Eu te controlo, tu me controlas – Rosely Sayão

Filhos e pais se comunicam o dia todo, invadem a vida uns dos outros e, portanto, não tem privacidade. Fatos bem estranhos começam a fazer parte de nosso estilo de vida. Pais contratam detetives para averiguar se o filho está ou não envolvido com drogas.

Escolas colocam Câmeras em quase todo o seu espaço, para que os alunos possam ser observados pela internet. E, principalmente, o telefone celular tem sido usado para controlar a vida de filhos, namorados, cônjuges.

O celular, hoje, é quase como uma extensão do corpo de muita gente. Jovens não conseguem viver longe dele, crianças já passam a se valor desse aparelho com regularidade e adultos o usam sem a menor parcimônia. O problema é que o tipo de uso que estamos fazendo dessa tecnologia tem estragado muitos relacionamentos.

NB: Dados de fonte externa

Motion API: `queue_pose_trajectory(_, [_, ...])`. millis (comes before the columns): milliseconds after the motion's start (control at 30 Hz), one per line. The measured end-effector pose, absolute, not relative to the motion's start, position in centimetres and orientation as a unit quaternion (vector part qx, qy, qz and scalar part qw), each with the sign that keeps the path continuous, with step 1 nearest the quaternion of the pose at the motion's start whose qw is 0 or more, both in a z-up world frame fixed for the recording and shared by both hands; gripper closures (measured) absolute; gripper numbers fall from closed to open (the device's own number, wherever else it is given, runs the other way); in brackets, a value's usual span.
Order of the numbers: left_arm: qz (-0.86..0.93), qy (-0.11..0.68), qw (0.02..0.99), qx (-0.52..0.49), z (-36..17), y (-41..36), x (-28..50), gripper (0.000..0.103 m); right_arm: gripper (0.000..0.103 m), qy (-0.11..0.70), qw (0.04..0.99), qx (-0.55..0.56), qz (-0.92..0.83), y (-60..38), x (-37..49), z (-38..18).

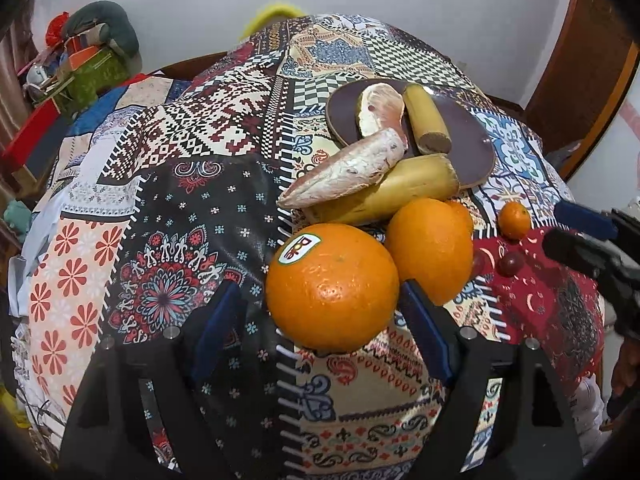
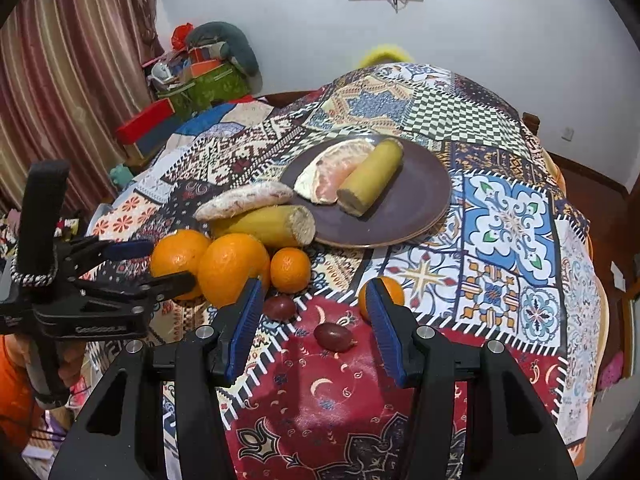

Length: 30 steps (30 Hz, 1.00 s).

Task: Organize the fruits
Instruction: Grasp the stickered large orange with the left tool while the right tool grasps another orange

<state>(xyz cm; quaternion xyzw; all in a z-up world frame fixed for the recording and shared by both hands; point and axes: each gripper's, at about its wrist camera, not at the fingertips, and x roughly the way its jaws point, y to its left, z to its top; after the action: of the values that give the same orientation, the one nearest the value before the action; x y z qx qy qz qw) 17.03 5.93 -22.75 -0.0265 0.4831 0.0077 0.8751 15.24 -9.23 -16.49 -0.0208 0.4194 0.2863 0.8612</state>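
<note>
Here, left hand-held gripper (image 1: 320,312) around orange (image 1: 332,286).

plate (image 2: 404,216) at counter (image 2: 512,216) centre, pomelo wedge (image 2: 332,176) left of banana piece (image 2: 372,184) on it | second banana piece (image 2: 264,222) before the plate's left edge | three oranges (image 2: 234,268) before that | grape (image 2: 334,336) between my right jaws

Open patterned tablecloth (image 1: 168,200) is seen left of the fruit. Passage toward the plate (image 2: 404,216) from the near side is blocked by three oranges (image 2: 234,268), two banana pieces and a pomelo wedge (image 2: 244,200). Bare cloth lies right of the plate.
</note>
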Motion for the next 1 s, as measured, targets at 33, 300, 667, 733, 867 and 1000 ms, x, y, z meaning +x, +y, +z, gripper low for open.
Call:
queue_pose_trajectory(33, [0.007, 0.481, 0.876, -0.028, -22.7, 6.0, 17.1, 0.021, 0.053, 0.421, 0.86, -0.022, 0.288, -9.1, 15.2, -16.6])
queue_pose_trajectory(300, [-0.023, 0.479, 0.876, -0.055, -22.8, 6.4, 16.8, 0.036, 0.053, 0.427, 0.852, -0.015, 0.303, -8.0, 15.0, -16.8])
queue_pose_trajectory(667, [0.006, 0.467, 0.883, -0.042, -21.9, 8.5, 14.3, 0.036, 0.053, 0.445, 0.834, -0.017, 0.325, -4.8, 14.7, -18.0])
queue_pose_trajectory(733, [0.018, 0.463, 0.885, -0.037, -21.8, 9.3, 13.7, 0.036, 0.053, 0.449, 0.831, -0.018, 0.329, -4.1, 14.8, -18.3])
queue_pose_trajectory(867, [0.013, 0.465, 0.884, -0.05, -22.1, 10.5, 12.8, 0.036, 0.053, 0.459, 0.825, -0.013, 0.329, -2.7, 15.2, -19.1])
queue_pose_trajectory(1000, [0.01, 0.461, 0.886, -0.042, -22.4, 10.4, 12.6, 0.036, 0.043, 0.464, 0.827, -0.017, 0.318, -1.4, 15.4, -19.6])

Quando os pais estão trabalhando, por exemplo, muitas vezes são interrompidos pelos filhos que querem saber o que comer quando chegam em casa, como resolver um problema na escola, a que horas o trabalho vai terminar.

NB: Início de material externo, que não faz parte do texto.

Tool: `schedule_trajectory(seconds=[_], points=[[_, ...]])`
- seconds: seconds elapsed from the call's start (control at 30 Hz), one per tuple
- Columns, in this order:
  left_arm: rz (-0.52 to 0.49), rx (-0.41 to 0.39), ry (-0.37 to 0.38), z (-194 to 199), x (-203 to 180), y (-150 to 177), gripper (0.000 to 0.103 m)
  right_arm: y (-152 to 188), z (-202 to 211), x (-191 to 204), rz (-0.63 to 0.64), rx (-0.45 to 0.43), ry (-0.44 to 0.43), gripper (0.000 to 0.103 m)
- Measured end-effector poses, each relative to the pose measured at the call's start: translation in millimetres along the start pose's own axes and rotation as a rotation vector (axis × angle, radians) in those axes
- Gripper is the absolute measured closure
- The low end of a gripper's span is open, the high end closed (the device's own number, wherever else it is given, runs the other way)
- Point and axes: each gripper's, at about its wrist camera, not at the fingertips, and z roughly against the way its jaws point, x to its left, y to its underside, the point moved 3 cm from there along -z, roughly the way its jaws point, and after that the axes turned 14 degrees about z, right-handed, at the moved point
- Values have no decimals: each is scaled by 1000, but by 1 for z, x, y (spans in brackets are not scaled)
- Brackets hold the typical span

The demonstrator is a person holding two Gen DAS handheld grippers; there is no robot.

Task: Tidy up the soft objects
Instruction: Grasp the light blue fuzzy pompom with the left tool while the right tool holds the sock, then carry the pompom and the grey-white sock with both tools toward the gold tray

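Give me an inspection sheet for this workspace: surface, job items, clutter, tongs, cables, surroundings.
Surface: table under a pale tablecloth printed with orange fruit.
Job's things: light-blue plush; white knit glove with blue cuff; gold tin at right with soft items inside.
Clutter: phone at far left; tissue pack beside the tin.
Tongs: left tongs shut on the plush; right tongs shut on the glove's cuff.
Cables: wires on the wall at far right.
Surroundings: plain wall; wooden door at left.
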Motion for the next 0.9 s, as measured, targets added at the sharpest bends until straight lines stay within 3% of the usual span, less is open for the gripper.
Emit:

Do mesmo modo, inclusive quando o filho está na escola, muitos pais ligam querendo saber como as coisas estão indo, se o filho comeu o lanche, se tem companhia na hora do intervalo. A separação entre pais e filhos em alguns períodos do dia, que permitiria a cada um cuidar da própria vida, está comprometida.

Filhos e pai se comunicam o dia todo, invadem a vida uns dos outros, controlam horários, atividades, companhia, compromissos e, portanto, não tem privacidade. Não é à toa que se esgotam nesses relacionamentos. E o que dizer, então, dos casais, seja um casal de adolescentes, que ensaiam seus primeiros passos nesse encontro afetivo com o outro, seja de jovens, que experimentam um relacionamento duradouro, ou daqueles que já estabeleceram um compromisso de vida juntos?

Uma adolescente me escreveu contando que sempre adorou usar usar o celular, porque gosta de falar com as amigas o tempo todo. Agora que está namorando, sua vida virou um inferno _ segundo suas próprias palavras. É que o namorado quer saber, pelo celular, cada passo que ela dá. Isso gera brigas porque, inclusive, ele reclama quando ela fala muito tempo com outra pessoa no aparelho.

E adivinhe, caro leitor, qual a dúvida dela. Ela quer ajuda para decidir se termina o namoro ou deixa de usar o celular!

Construímos um dilema contemporâneo dessa maneira não é verdade? Nesse mesmo tom, muitos casais controlam a vida um do outro. Quando um deles faz um programa sozinho _ como sair com amigos, jantar com colegas de trabalho, fatos naturais na vida de qualquer um _, agora precisa passar todo o roteiro ao seu par, em tempo real.

Quem está junto, a que horas chegou em casa, qual o caminho que fez, onde está. Que relacionamento sobrevive a isso? Controlar a vida dos filhos os ensina a também controlar a vida dos outros. E quem consegue viver controlado o tempo todo? Ninguém, a não ser que não tenha autonomia, não ame a liberdade, não preze a vida própria.

Quem se relaciona com o outro de modo possessivo ou permite ser objeto de posse do outro não consegue sustentar tal relacionamento por muito tempo.

O telefone celular pode contribuir para o desenvolvimento de muitas competências pessoais, estreitar relacionamentos. Vamos escolher usar de um modo que, em vez disso tudo, vai prejudicar os relacionamentos que tentamos manter vivos? É uma escolha muito insensata, não é?